• What the task requires: Return the records as they stand. No picture is to be included.
◇ ◇ ◇ ◇ ◇
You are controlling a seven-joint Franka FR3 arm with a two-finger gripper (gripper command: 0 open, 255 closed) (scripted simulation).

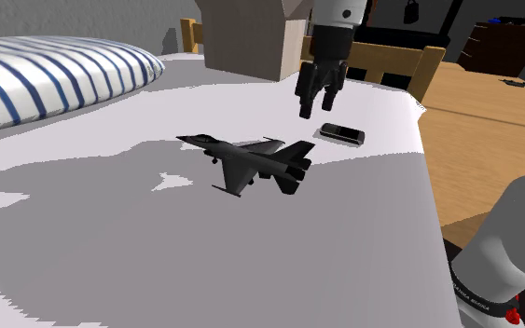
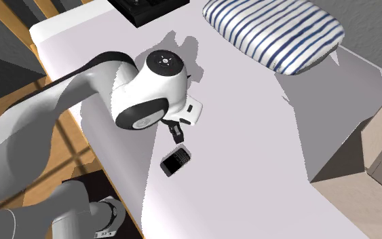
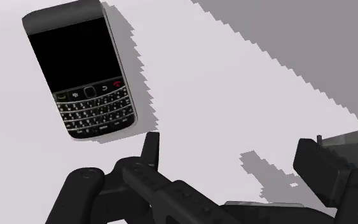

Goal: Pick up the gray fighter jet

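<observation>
Shoulder view: dark gray fighter jet sits upright on the white bed sheet, at frame centre. Nose points to the frame's left, tail fins to the right. It lies inside a broad gray shadow on the sheet.

Gripper hangs above the sheet, up and to the right of the jet's tail. Its two black fingers stand apart with nothing between them, and they are clear of the jet.

Nearest neighbour: a black keypad phone lies flat on the sheet just right of the gripper, near the jet's tail but apart from it. In the wrist view its dark screen and rows of small keys face up.

Striped blue-and-white pillow is at upper left, well apart from the jet. A beige block and a wooden bed frame stand along the top edge, behind the gripper. Wooden floor is at right.

Second exterior view: the white arm covers the stretch of sheet up and left of the phone. A black object sits at the top edge.
</observation>
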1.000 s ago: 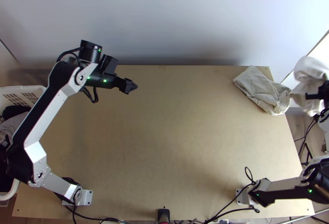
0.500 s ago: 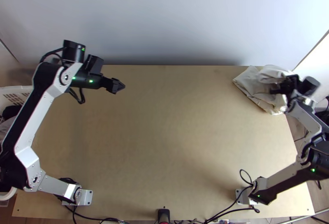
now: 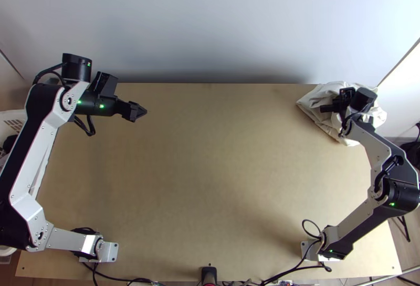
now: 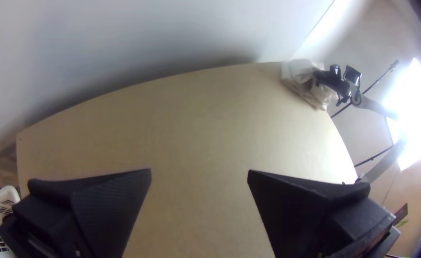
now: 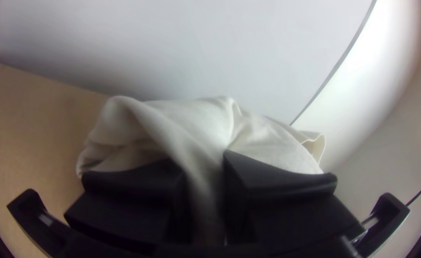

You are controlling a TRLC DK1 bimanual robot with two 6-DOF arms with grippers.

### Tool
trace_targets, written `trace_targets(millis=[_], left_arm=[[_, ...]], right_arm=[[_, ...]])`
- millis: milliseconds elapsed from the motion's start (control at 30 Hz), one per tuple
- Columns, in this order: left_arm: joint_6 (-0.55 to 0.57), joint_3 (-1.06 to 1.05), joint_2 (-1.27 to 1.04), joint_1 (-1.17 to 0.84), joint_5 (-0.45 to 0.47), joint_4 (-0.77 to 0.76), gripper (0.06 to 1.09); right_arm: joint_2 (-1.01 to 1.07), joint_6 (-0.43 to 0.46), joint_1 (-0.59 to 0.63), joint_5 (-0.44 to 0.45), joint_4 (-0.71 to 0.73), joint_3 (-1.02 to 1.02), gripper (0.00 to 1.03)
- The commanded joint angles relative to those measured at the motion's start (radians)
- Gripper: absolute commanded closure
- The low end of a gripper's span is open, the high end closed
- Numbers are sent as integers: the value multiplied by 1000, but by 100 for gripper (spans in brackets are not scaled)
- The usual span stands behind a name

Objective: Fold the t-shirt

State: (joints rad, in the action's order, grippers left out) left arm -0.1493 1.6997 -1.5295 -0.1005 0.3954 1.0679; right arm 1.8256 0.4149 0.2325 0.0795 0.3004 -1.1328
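A white basket (image 3: 13, 114) stands beside the tabletop's left edge, partly behind the left arm (image 3: 32, 152). That arm is mounted by the near edge, toward the near left corner, and its upper links reach above the left edge. Its gripper (image 3: 137, 112) is over the far left part of the tabletop (image 3: 210, 181), a little in from the far edge. In the left wrist view the jaws of the left gripper (image 4: 199, 177) stand wide apart, with nothing held and bare wood beyond them.

Midway along the near edge sits a small black device (image 3: 209, 274). The right arm (image 3: 362, 223) is mounted by the same edge, toward the near right corner, with black cables (image 3: 286, 273) running beside its base. It bends out past the right edge and back in to the far right corner.

There lies the t-shirt (image 3: 314, 99), a cream heap, bunched and creased, covering the corner and reaching past the right edge. How many layers it has, I cannot tell. The right gripper (image 3: 341, 101) is down on it, jaws closed on a bunched fold that runs up between them; a thin hemmed edge sticks out to one side. Beyond the right edge shines a bright lamp (image 4: 415, 110).
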Motion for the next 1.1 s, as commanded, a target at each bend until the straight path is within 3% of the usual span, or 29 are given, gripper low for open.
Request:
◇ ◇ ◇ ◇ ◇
• Worked solution:
You are controlling a seven-joint Franka FR3 arm with a two-finger gripper (gripper command: 0 open, 255 closed) (scripted simulation).


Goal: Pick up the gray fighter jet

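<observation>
Shoulder view: dark gray fighter jet sits upright on the white bed sheet, at frame centre. Nose points to the frame's left, tail fins to the right. It lies inside a broad gray shadow on the sheet.

Gripper hangs above the sheet, up and to the right of the jet's tail. Its two black fingers stand apart with nothing between them, and they are clear of the jet.

Nearest neighbour: a black keypad phone lies flat on the sheet just right of the gripper, near the jet's tail but apart from it. In the wrist view its dark screen and rows of small keys face up.

Striped blue-and-white pillow is at upper left, well apart from the jet. A beige block and a wooden bed frame stand along the top edge, behind the gripper. Wooden floor is at right.

Second exterior view: the white arm covers the stretch of sheet up and left of the phone. A black object sits at the top edge.
</observation>
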1.000 s ago: 
0.500 s ago: 
now: 
now: 
now: 

You are controlling a TRLC DK1 bimanual robot with two 6-DOF arms with grippers.

### Tool
trace_targets, written `trace_targets(millis=[_], left_arm=[[_, ...]], right_arm=[[_, ...]])`
- millis: milliseconds elapsed from the motion's start (control at 30 Hz), one per tuple
- Columns, in this order: left_arm: joint_6 (-0.55 to 0.57), joint_3 (-1.06 to 1.05), joint_2 (-1.27 to 1.04), joint_1 (-1.17 to 0.84), joint_5 (-0.45 to 0.47), joint_4 (-0.77 to 0.76), gripper (0.06 to 1.09); right_arm: joint_2 (-1.01 to 1.07), joint_6 (-0.43 to 0.46), joint_1 (-0.59 to 0.63), joint_5 (-0.44 to 0.45), joint_4 (-0.71 to 0.73), joint_3 (-1.02 to 1.02), gripper (0.00 to 1.03)
- The commanded joint angles relative to those measured at the motion's start (radians)
- Gripper: absolute commanded closure
- The low end of a gripper's span is open, the high end closed
- Numbers are sent as integers: the value multiplied by 1000, but by 100 for gripper (spans in brackets are not scaled)
- The usual span stands behind a name

Objective: Fold the t-shirt

State: (joints rad, in the action's order, grippers left out) left arm -0.1493 1.6997 -1.5295 -0.1005 0.3954 1.0679; right arm 1.8256 0.4149 0.2325 0.0795 0.3004 -1.1328
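A white basket (image 3: 13, 114) stands beside the tabletop's left edge, partly behind the left arm (image 3: 32, 152). That arm is mounted by the near edge, toward the near left corner, and its upper links reach above the left edge. Its gripper (image 3: 137, 112) is over the far left part of the tabletop (image 3: 210, 181), a little in from the far edge. In the left wrist view the jaws of the left gripper (image 4: 199, 177) stand wide apart, with nothing held and bare wood beyond them.

Midway along the near edge sits a small black device (image 3: 209, 274). The right arm (image 3: 362, 223) is mounted by the same edge, toward the near right corner, with black cables (image 3: 286, 273) running beside its base. It bends out past the right edge and back in to the far right corner.

There lies the t-shirt (image 3: 314, 99), a cream heap, bunched and creased, covering the corner and reaching past the right edge. How many layers it has, I cannot tell. The right gripper (image 3: 341, 101) is down on it, jaws closed on a bunched fold that runs up between them; a thin hemmed edge sticks out to one side. Beyond the right edge shines a bright lamp (image 4: 415, 110).
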Motion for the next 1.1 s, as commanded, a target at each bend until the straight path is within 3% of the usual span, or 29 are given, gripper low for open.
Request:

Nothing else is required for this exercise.